Would I own another chocolate? yes, but would definitely do more homework first. My personal experience lends me to be wary of chocolates for hunting, even though I do love their look. But I know there are definitely good chocolate dogs out there.

I have owned 1 yellow lab- she was phenomenal. No idea her history. I have hunted with a handful of other yellows. They ranged from useless to phenomenal.
Would I own another yellow? yes.

I have now owned 2 black lab/lab mixes. Both rescues. Likely no pedigree to speak of- but have/had the drive and willingness to please. And have become some of the best dogs I have hunted with (but like all dogs- it takes work). I have also hunted over blacks that were garbage to phenomenal.
Would I own another black? yes.



Only because there are so many dogs out there in shelters/pounds..I am going to throw a pitch for looking at rescue groups.

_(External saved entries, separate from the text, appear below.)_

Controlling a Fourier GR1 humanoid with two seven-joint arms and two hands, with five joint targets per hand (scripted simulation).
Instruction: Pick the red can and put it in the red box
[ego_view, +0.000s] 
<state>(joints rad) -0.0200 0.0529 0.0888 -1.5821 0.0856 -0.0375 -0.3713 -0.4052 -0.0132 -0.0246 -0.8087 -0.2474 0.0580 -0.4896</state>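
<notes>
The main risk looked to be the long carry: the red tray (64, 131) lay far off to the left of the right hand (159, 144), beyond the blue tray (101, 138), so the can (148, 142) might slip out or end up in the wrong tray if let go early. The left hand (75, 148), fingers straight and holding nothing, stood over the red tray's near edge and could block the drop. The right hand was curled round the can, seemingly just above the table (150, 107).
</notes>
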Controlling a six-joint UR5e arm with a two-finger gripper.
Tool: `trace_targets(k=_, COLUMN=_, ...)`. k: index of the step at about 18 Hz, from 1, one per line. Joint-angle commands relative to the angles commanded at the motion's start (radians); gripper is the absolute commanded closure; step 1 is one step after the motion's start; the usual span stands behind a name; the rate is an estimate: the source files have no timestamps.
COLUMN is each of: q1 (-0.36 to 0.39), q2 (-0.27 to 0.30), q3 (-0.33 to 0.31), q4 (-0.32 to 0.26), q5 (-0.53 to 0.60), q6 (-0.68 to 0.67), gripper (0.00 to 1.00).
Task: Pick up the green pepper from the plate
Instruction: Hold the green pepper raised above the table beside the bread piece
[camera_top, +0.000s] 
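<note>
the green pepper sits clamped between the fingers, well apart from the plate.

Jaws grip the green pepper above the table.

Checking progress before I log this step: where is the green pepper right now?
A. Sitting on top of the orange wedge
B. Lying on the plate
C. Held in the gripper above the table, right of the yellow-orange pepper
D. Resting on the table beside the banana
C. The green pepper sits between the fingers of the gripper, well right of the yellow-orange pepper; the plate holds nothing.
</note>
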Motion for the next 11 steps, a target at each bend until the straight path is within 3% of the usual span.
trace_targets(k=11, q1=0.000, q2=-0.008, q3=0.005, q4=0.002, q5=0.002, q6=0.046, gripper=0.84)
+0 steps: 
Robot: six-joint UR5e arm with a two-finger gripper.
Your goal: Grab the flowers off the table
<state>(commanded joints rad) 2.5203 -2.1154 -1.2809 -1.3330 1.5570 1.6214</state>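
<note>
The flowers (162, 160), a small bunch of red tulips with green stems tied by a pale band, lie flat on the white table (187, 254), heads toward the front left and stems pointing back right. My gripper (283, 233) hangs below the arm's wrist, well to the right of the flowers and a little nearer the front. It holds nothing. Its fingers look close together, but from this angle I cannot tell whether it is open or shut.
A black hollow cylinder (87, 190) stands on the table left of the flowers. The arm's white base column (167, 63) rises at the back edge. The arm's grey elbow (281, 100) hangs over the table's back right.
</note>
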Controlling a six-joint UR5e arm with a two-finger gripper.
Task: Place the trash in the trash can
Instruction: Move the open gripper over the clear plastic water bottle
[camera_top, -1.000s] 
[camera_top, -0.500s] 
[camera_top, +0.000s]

I have gotten my last 4 dogs from rescue groups or the pound. But be very picky...it took 3-6 months to find the right dog I wanted, but it has been great in the end. I go into it knowing I am saving a dog, and primarily it will be another family member, must first and foremost get along with other dogs and children, and if it ends up hunting- then that is a bonus for me. Its saves you money not having to buy from a certified breeder, and may save a dogs life.

My current lab is the only one I can remember that has had dewclaws. As a current puppy jumping/trying to climb on me- they do hurt and definitely provide her benefit when climbing. This spring working in icy water, they did provide her with more traction climbing/walking on ice/snow. I've never had a huge opinion on them...and still don't- but I also don't know all the issues behind both arguments.
Will I get them removed from dogs intentionally? no. Will I not get a dog because their dewclaws have been removed? also no.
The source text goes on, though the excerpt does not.